Investment fund managers, executives and advisers defended the hot-topic sector, which has faced a barrage of scrutiny since late last year. Investor concerns about borrower creditworthiness, weak underwriting standards and the threat of AI to software-driven loan performance have given private credit a steep public-relations hill to climb.
Despite a new study from the Financial Stability Board warning of vulnerabilities in private credit, opaque valuation practices, and its interconnectedness with broader financial markets, conference panelists representing direct-lending giants maintained that the sector is on solid ground.
“I’m just not seeing that there’s a systemic problem here behind this,” said Molly Duffy, global head of financial sponsors coverage for London-based Standard Chartered Bank.
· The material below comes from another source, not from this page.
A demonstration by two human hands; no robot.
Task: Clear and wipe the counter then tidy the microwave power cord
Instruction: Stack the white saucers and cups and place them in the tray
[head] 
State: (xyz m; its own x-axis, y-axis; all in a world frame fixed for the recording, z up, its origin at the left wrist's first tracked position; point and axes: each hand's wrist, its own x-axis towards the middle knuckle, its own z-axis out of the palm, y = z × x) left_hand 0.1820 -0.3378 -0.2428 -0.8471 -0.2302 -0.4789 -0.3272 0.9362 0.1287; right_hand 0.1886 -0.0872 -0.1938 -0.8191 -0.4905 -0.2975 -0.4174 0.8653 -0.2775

For Duffy and others, the 2008 financial crisis – driven by loose lending and cheap credit – served as a key reference point.
“There’s a big difference between what you saw in the financial crisis – you had a lot of concentration, and I think there (are) many more players now,” Duffy said. “It’s much more distributed in terms of the risk.”
So far, private credit defaults have stayed low, even among software-as-a-service companies that attracted aggressive, high-leverage lending ahead of the widespread launch of the generative AI tools now rocking the sector.
“There have been lending practices in direct lending and private credit that were more egregious than in other areas,” said Brad Rogoff, Barclays’ global head of research, noting that lenders’ exposure to software is a “problem.”
Investor outflows
Spooked by market volatility and artificial intelligence-driven uncertainty, retail investors who once flooded into private credit vehicles raced to withdraw at record volume, only to be blocked by funds’ redemption caps.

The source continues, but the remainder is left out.